§ Task item
Your answer must be every line of the data below that holds the string "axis", copied exactly.
========================================
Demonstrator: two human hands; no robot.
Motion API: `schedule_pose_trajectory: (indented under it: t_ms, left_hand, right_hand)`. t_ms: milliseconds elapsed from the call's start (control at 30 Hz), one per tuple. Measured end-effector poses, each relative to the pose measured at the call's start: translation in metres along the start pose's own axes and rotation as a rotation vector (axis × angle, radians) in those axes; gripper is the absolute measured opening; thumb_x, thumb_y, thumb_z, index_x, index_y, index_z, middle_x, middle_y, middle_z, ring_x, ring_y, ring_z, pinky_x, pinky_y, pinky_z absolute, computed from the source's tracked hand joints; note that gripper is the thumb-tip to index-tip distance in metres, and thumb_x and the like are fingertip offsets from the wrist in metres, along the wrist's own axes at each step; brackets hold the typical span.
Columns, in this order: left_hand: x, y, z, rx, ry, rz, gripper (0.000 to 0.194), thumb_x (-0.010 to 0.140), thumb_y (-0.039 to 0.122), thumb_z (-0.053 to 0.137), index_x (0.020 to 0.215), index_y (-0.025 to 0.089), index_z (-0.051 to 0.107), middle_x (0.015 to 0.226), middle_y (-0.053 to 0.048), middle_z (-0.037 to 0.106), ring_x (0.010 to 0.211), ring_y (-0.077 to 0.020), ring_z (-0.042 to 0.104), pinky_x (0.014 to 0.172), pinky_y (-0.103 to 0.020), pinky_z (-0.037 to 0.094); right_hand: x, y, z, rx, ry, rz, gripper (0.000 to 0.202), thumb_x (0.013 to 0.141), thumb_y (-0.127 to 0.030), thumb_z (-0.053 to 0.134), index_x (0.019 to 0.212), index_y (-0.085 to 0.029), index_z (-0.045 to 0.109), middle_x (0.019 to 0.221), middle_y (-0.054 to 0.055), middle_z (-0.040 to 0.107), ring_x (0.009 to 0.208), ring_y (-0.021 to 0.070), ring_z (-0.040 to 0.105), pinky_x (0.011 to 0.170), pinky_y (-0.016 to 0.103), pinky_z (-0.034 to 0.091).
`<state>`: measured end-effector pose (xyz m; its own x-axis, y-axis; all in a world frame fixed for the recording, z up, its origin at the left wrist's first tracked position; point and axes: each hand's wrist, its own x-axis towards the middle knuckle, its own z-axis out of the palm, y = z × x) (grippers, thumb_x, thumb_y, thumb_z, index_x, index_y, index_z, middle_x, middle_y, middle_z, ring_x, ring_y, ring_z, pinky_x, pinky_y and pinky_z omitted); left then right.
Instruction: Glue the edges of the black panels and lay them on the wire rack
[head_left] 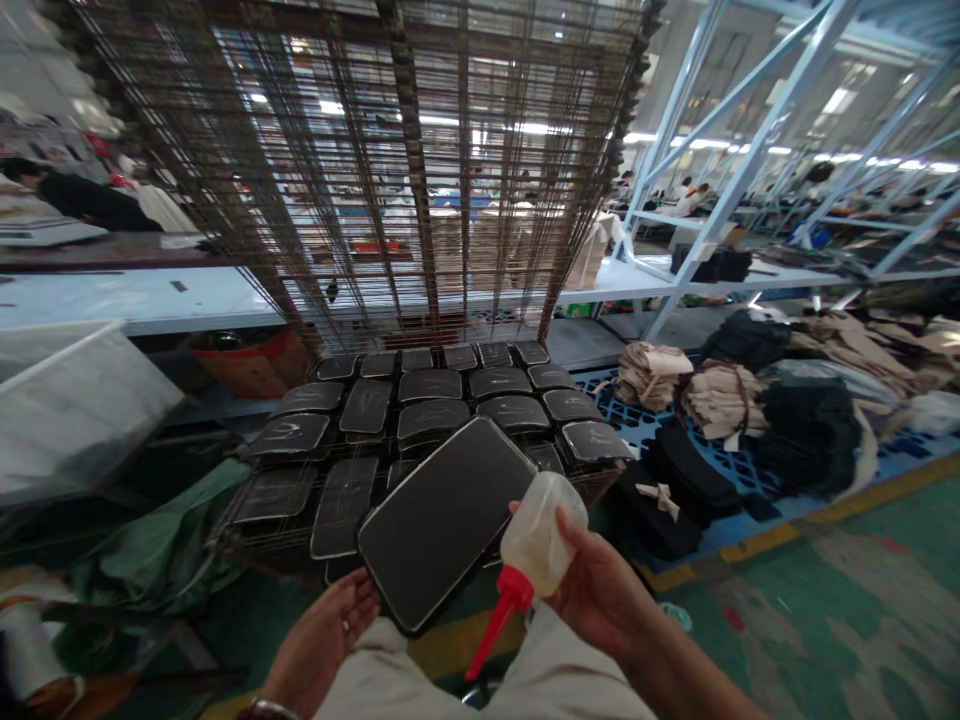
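Note:
A dark rounded-corner panel (448, 520) with a pale glossy rim lies tilted over the front of a wire rack, its lower corner above my lap. My left hand (337, 625) is at its lower left edge, fingers together and fingertips against or under that edge. In my right hand (592, 575) is a translucent squeeze bottle (541, 530) of pale yellowish liquid. Its red nozzle (499, 620) points down and left, to the right of the panel's lower corner. Several similar dark pieces (431, 385) with shiny streaks lie in rows on the rack behind.
An upright wire-mesh frame (420, 180) rises behind the rows. A white bin (75, 400) and green cloth (161, 540) are at left. Tied beige bundles (724, 400) and black stacks (694, 470) sit on a blue slatted platform (765, 470) at right. People work in the background.

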<state>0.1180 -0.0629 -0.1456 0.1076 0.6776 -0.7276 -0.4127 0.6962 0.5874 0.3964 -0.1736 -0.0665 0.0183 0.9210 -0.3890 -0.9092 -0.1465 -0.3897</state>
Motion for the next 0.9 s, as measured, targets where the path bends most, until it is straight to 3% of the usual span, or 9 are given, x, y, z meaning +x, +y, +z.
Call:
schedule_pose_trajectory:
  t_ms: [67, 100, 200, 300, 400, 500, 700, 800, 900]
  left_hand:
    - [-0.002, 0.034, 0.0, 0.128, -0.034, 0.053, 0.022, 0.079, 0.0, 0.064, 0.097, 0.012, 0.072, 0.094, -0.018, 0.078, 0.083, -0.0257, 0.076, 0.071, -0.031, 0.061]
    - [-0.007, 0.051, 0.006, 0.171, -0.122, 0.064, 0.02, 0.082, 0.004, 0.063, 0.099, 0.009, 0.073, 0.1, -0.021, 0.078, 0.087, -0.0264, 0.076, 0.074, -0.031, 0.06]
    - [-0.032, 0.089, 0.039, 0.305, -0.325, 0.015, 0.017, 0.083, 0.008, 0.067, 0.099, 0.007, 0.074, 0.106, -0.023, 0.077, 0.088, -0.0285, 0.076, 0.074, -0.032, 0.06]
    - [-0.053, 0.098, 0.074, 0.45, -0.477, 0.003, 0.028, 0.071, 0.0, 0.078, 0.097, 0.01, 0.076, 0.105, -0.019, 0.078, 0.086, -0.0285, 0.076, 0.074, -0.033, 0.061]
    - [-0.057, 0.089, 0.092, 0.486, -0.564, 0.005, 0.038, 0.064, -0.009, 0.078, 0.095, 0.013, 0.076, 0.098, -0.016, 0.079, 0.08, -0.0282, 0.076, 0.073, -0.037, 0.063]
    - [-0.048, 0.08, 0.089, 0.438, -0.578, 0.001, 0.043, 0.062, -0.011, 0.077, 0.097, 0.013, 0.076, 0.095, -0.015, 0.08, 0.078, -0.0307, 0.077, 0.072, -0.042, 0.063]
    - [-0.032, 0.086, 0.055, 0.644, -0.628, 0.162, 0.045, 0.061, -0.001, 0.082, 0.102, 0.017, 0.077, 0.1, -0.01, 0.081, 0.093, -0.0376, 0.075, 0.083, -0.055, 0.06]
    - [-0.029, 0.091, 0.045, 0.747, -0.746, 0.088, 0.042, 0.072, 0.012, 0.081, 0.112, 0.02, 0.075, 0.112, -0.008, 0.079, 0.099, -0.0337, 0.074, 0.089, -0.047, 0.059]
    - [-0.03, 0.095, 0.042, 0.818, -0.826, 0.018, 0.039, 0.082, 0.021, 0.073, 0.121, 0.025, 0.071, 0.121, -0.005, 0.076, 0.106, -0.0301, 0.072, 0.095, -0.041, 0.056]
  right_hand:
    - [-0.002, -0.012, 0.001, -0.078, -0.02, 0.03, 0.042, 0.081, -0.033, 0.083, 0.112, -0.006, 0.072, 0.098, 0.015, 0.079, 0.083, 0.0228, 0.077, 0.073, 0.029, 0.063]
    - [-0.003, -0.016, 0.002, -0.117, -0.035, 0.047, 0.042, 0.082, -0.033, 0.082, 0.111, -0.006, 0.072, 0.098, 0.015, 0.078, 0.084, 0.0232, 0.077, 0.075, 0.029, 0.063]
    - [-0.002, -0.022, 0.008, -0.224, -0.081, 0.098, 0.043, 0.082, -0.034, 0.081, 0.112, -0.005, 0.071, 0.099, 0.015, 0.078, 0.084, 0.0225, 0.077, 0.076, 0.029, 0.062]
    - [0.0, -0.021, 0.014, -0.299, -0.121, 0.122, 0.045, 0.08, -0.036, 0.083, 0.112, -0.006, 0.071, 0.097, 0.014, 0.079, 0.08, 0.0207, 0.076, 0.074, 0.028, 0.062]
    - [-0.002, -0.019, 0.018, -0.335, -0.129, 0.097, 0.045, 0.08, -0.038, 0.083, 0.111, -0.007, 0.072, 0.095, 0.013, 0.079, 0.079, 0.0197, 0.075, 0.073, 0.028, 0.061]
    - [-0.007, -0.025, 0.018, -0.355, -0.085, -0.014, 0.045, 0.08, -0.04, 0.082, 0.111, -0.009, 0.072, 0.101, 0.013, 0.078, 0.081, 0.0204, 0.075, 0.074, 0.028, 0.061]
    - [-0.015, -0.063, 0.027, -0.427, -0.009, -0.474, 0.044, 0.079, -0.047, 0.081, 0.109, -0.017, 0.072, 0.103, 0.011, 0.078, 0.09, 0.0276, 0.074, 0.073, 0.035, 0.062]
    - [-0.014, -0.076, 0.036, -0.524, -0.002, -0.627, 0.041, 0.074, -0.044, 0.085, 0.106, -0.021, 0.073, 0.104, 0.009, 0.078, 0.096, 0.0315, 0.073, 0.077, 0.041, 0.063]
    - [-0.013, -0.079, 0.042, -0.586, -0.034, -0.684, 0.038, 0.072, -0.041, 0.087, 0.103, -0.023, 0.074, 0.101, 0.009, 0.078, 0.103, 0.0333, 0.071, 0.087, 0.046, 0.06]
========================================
§ Your response
Motion API: `schedule_pose_trajectory: (indented under it: t_ms, left_hand, right_hand)`. t_ms: milliseconds elapsed from the call's start (control at 30 Hz), one per tuple. Measured end-effector poses, each relative to the pose measured at the call's start: translation in metres along the start pose's own axes and rotation as a rotation vector (axis × angle, radians) in those axes; gripper is the absolute measured opening; thumb_x, thumb_y, thumb_z, index_x, index_y, index_z, middle_x, middle_y, middle_z, ring_x, ring_y, ring_z, pinky_x, pinky_y, pinky_z absolute, computed from the source's tracked hand joints; note that gripper is the thumb-tip to index-tip distance in metres, and thumb_x and the like are fingertip offsets from the wrist in metres, along the wrist's own axes at each step; brackets hold the typical span.
`<state>`: measured end-effector pose (xyz m; its own x-axis, y-axis; all in a world frame fixed for the recording, z up, its origin at the left wrist's first tracked position; point and axes: each hand's wrist, its own x-axis towards the middle knuckle, its own z-axis out of the palm, y = z × x) (grippers, thumb_x, thumb_y, thumb_z, index_x, index_y, index_z, middle_x, middle_y, middle_z, ring_x, ring_y, ring_z, pinky_x, pinky_y and pinky_z omitted); left then right.

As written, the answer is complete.